▶ WHAT IS NEEDED
Pick out all lines with the word "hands" from the records that follow.
##########
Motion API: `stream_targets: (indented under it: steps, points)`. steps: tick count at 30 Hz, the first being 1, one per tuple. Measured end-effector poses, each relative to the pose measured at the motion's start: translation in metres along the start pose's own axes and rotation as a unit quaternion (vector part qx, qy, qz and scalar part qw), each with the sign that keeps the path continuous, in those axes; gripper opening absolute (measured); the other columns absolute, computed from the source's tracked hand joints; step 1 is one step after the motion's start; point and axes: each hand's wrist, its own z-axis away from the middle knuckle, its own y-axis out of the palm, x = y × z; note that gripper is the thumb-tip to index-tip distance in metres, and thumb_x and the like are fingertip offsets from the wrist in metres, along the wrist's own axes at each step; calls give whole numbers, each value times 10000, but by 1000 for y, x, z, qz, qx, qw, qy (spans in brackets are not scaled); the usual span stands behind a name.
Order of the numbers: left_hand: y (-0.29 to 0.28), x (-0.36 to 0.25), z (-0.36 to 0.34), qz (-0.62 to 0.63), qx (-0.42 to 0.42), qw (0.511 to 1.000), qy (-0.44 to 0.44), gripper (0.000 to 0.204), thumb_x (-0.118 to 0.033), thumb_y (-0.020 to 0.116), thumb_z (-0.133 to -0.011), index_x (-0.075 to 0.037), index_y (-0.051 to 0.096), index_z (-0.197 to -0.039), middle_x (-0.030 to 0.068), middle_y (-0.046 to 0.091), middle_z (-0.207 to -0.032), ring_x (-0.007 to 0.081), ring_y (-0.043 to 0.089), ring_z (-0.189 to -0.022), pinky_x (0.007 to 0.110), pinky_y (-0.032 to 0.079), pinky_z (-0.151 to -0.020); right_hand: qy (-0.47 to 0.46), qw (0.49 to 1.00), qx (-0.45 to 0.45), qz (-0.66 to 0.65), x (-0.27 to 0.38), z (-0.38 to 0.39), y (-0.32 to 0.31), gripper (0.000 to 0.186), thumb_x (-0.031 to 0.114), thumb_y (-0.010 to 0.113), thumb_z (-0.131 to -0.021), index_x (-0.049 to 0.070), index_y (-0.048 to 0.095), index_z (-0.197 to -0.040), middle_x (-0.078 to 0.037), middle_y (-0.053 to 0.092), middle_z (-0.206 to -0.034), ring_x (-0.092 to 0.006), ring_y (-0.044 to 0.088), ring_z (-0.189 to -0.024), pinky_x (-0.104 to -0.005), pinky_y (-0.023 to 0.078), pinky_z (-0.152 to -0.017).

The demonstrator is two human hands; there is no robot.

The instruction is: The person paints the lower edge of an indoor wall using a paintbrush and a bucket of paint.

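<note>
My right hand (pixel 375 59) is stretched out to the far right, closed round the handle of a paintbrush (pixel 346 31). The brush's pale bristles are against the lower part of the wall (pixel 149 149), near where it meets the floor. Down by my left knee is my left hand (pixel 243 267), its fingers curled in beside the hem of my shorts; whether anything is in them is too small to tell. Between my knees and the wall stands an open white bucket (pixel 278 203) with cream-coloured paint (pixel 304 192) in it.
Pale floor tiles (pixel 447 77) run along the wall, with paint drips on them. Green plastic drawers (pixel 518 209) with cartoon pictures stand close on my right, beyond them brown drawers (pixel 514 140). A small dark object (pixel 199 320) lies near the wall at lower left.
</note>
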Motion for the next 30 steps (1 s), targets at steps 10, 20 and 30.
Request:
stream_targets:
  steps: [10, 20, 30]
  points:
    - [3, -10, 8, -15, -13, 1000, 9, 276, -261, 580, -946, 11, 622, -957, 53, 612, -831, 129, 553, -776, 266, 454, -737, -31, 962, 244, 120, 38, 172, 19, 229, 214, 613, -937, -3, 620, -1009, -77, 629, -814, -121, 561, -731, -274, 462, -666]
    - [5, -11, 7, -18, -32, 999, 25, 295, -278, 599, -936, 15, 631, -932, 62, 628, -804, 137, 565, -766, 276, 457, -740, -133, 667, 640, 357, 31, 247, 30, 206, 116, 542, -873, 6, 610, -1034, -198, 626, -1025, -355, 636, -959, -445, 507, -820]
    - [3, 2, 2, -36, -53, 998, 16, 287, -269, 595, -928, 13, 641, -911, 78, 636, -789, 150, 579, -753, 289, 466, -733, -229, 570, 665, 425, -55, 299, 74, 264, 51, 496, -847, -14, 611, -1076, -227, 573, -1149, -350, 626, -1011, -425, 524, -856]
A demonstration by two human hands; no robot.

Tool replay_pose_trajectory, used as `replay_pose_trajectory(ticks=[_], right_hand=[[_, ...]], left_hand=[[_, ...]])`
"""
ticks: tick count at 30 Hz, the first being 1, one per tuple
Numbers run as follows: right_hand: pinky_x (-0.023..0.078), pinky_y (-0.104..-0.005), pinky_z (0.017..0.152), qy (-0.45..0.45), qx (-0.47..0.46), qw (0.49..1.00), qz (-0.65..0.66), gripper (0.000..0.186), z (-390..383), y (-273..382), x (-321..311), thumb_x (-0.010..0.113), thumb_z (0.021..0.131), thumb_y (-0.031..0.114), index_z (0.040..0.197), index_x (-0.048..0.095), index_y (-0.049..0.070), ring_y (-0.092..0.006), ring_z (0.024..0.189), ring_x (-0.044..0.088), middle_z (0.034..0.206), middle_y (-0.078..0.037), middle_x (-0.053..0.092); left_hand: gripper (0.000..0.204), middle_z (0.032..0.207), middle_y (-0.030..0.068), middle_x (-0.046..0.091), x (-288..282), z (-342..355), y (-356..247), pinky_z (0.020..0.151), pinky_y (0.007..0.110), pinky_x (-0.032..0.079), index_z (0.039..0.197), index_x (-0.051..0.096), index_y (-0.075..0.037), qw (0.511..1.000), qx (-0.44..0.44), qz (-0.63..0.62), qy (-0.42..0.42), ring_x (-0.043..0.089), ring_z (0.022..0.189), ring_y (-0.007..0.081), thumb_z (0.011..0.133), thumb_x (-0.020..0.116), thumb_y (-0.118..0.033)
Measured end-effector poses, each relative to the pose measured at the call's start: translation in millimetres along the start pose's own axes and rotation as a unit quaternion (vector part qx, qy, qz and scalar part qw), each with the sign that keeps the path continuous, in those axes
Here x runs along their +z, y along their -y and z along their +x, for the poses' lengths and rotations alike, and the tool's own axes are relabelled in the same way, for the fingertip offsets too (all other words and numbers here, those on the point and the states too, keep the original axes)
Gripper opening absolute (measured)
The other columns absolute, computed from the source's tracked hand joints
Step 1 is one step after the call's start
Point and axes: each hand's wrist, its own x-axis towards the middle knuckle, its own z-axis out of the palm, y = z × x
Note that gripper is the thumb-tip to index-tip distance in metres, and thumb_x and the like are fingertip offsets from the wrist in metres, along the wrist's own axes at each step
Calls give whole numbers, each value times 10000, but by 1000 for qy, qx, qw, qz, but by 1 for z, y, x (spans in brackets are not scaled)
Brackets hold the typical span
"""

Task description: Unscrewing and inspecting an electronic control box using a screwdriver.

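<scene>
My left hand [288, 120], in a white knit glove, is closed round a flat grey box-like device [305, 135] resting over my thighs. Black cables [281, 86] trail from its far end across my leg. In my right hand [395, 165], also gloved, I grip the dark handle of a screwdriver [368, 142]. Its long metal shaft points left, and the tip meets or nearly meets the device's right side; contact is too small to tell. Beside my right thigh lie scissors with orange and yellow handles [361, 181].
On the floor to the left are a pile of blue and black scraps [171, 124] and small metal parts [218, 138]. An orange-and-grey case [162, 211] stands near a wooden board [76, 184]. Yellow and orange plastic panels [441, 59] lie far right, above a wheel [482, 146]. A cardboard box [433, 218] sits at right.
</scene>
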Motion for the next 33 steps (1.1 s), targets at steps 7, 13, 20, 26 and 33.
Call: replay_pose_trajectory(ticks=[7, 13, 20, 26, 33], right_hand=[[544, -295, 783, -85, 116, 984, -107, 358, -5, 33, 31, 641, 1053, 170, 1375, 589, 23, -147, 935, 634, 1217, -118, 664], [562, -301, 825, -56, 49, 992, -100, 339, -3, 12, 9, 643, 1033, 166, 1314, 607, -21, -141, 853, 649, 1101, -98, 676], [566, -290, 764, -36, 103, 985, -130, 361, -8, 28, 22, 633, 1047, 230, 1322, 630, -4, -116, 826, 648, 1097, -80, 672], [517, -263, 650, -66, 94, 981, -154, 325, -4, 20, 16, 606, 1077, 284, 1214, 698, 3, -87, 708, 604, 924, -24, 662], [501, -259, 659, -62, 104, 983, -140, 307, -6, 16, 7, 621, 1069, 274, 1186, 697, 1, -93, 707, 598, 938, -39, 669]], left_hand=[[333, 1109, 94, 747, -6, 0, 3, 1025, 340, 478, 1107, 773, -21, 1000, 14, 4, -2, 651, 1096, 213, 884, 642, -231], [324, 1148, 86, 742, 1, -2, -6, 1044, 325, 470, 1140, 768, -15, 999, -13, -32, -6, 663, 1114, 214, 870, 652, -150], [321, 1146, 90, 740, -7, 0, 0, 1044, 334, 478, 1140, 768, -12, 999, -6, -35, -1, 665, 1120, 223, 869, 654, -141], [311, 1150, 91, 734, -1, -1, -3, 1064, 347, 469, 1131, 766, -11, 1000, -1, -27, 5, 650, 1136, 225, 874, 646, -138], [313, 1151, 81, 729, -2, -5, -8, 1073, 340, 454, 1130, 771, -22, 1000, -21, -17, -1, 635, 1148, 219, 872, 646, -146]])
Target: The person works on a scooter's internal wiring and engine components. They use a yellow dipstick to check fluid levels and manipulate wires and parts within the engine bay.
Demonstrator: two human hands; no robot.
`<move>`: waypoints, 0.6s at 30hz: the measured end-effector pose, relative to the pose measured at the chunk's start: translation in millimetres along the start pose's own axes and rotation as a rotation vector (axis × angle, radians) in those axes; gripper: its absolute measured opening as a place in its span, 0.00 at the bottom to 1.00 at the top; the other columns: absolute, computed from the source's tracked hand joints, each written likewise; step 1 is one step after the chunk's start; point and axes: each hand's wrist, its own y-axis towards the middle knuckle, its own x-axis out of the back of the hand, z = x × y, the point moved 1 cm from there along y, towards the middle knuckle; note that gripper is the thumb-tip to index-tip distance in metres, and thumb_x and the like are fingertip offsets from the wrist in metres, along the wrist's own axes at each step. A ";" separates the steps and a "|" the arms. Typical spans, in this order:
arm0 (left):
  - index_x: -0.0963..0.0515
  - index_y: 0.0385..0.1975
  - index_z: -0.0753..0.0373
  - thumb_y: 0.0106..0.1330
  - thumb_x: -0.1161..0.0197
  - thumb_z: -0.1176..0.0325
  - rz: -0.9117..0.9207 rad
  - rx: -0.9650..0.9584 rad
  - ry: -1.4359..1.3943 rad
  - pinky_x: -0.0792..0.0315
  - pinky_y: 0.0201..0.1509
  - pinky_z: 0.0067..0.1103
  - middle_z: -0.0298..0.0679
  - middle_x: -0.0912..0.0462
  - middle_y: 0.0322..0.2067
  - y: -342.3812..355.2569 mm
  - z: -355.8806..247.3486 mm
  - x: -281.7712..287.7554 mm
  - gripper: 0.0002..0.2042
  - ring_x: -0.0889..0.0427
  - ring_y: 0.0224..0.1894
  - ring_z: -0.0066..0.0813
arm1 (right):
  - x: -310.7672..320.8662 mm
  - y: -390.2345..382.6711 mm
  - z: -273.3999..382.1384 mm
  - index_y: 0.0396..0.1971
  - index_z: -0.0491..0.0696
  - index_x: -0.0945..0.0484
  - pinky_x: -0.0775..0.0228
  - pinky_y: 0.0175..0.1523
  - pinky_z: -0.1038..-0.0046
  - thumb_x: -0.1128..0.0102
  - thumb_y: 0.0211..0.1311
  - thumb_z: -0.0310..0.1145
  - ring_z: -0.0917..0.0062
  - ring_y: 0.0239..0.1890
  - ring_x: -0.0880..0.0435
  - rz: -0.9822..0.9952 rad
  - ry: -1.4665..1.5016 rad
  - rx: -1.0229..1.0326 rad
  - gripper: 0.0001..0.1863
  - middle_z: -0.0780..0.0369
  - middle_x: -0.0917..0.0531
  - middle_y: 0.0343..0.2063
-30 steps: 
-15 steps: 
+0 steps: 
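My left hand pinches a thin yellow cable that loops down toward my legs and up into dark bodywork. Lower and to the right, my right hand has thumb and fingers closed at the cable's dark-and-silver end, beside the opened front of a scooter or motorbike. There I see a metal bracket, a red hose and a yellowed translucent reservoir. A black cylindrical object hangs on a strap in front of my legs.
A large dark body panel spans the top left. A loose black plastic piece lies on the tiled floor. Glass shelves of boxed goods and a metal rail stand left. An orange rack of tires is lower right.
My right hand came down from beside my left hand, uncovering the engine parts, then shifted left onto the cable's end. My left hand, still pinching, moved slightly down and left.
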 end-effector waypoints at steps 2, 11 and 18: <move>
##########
▶ TASK ANSWER
The demonstrator is two human hands; there is no robot.
A demonstration by two human hands; no robot.
Demonstrator: two human hands; no robot.

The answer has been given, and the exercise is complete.